- TASK INSTRUCTIONS -
Repeat the full listing that follows, word for word.

- RAW DATA -
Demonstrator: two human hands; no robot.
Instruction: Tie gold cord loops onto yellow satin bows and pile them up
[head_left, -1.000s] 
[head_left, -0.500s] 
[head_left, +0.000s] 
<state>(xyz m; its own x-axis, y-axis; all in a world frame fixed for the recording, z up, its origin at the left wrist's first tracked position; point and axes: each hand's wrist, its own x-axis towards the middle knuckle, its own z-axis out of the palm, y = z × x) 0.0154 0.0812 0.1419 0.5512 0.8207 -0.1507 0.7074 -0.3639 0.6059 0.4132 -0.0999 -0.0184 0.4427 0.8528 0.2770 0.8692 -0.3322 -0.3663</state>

- SOLUTION TO THIS EXERCISE -
Demonstrator: two human hands; no robot.
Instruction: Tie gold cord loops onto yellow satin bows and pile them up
[head_left, -1.000s] 
[head_left, -0.500s] 
[head_left, +0.000s] 
<state>(xyz m; its own x-axis, y-axis; all in a world frame fixed for the recording, z up, its origin at the left wrist's first tracked position; point and axes: each hand's wrist, its own x-axis towards the middle knuckle, its own z-axis out of the palm, y = z × x) 0.0154 0.0812 0.1419 0.5512 0.8207 -0.1507 0.7074 -0.3639 0.6059 0.4132 -0.0999 -0.0184 0.4427 0.8528 0.2770 0.8692 -0.3322 -0.3663</state>

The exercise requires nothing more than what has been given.